The Colts outscored the Packers 20-3 in that span.
Indianapolis kicker Rodrigo Blankenship’s 39-yard field goal in overtime completed the rally.
“It turned quickly,” LaFleur said. “It was a tale of two halves. I thought in the first half, there was a lot of great, complementary football. The second half was the exact opposite and we got beat in every phase.”
The Colts’ Philip Rivers led his team to three second-half scores that were sandwiched around a pair of Packers’ three-and-outs. In what seemed the blink of an eye it was 28-28 and game on.
Marquez Valdes-Scantling bore the brunt of the blame after his fumble on the opening drive of overtime set up the Colts’ game-winning field goal. MVS said in a Twitter post that he had received death threats.
It’s a sad commentary in a world where the threat of death is omnipresent with COVID-19. But instead of being thankful that there is a Packers’ season at all, some choose to lash out in the harshest way.
Fortunately, MVS knows his team has his back, and that anyone who delivers a death threat isn’t a Packers’ fan. They’re a bully or worse.
MVS’s fumble was his first in 42 career games. Give him a break.
Colts’ rookie Julian Blackmon split two would-be blockers and got a hand on the football just as MVS was gathering it in. DeForest Buckner recovered the football and it was all over but the kicking.
“I know he’s really hurting right now,” LaFleur said of MVS. “He made so many plays for us and not only in the pass game but in the run game, stuff that you guys probably don’t even notice that we’re not getting the yardage that we get if he’s not blocking his ass off.
“So I can live with MVS. I’ve got more confidence in him now than probably ever. I think he continues to get better each and every day. Every time we go out there he’s providing big plays.”
MVS drew a 51-yard pass interference penalty just before half that led to Jamaal Williams’ 4-yard touchdown catch. He also made a sensational 47-yard grab to set up the Packers’ game-tying field goal to go to OT.
It isn’t fair to single out MVS for his turnover.
Darrius Shepherd fumbled a kickoff return in the second half that set up Indianapolis’ 43-yard field goal to give the Colts a 31-28 lead.
In addition, Rodgers and Corey Linsley fumbled a snap on second-and-2 at the Colts’ 38 on the game’s opening drive.

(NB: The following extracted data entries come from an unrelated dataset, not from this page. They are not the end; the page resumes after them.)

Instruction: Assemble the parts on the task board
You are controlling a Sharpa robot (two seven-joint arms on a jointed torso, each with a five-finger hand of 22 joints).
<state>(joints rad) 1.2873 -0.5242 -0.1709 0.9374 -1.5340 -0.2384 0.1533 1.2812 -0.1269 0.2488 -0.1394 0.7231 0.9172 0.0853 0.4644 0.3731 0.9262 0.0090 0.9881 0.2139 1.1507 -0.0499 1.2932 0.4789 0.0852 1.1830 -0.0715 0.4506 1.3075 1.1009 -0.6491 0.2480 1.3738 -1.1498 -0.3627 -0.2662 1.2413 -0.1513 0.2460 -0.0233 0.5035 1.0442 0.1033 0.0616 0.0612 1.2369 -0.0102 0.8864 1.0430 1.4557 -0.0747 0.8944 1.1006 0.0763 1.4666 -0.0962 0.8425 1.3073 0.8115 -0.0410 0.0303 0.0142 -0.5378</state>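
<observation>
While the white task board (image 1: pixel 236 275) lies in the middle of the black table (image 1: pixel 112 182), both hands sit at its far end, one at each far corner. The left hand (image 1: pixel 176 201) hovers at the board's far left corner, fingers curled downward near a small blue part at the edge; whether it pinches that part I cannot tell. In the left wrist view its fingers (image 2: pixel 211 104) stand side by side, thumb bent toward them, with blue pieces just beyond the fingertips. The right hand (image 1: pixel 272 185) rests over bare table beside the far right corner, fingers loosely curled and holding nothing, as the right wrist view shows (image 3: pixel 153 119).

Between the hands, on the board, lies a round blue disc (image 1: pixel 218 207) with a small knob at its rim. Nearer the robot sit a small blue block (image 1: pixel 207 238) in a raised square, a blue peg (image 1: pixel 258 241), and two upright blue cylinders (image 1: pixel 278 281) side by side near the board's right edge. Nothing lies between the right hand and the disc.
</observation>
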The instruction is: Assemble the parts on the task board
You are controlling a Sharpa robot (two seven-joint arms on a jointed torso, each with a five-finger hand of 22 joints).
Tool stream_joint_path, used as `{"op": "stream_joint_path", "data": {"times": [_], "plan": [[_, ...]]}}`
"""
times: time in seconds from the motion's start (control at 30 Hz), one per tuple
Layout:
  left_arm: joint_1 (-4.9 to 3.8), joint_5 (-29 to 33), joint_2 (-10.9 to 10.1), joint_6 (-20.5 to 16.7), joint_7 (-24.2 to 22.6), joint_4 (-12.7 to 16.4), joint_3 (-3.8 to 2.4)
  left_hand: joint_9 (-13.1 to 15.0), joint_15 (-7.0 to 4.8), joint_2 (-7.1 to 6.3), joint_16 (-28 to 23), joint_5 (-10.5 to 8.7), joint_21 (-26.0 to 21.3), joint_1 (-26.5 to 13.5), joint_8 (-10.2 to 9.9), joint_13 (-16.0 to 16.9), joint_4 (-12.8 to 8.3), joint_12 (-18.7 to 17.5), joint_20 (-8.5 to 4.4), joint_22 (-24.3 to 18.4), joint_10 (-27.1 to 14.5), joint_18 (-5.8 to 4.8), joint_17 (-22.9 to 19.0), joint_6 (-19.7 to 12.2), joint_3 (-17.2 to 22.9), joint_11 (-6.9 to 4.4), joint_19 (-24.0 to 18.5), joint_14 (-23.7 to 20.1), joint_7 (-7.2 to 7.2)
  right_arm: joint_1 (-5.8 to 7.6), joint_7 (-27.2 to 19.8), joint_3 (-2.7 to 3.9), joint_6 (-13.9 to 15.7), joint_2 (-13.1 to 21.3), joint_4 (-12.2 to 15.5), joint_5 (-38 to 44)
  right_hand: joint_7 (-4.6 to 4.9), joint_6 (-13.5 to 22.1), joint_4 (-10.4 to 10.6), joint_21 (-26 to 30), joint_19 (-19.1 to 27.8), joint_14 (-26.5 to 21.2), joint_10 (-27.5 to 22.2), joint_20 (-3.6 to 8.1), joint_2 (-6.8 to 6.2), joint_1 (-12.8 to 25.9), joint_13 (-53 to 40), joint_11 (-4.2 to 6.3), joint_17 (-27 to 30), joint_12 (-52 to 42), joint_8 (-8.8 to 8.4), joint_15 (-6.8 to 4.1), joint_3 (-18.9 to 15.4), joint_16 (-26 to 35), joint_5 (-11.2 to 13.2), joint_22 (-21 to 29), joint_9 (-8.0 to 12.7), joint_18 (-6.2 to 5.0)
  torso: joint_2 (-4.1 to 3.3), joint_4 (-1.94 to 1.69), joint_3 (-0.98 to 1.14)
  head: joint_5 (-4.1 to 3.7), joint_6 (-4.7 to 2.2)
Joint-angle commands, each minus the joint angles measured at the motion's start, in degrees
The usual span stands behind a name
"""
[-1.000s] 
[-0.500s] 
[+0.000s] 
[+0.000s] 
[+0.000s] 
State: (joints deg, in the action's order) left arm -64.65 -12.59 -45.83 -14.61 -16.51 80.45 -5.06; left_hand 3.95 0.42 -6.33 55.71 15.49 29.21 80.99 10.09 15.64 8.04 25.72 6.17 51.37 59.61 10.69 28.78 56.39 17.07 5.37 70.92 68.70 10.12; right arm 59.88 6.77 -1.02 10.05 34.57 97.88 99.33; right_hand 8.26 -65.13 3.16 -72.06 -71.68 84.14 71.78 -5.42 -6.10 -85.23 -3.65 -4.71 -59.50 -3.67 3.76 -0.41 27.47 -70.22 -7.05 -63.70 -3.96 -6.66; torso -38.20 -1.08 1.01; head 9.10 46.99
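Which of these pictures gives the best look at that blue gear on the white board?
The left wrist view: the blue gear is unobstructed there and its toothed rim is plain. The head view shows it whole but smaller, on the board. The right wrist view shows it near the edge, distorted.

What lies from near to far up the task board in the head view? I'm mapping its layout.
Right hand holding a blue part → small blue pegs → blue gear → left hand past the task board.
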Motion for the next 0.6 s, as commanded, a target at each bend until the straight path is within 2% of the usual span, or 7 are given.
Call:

Linsley came into the game nursing a bad back, botched the exchange and exited with a bum ankle. Perhaps Linsley shouldn’t have been on the field to begin with.
Shepherd looks like a high school kid amongst men returning kicks. He took several huge shots and it seemed inevitable he would fumble. The Packers missed Tyler Ervin, who was out with an injury.
Rodgers also threw a first-half interception to kill a promising drive.
He finished 27 of 38 for 311 yards, three touchdowns, the interception and a 110.7 passer rating.
The Colts outrushed the Packers 140-66 but it wasn’t because Green Bay didn’t have success. It was because they stopped trying to run it. Aaron Jones had 10 carries for 41 yards and Williams added 12 on five carries.
Adams hauled in seven catches for 106 yards and Tonyan had five catches for 44 yards and a touchdown.
Afterward, Rodgers said he was disappointed but not discouraged.
“Today actually gave me a lot of confidence in our guys,” Rodgers said. “That might sound weird when we lost and we turned the ball over four times, but there was a different type of energy this week at practice. I thought it carried over to today.
“I felt like this was the first week all season where we practiced like a great team and not just a good team, so that was encouraging.”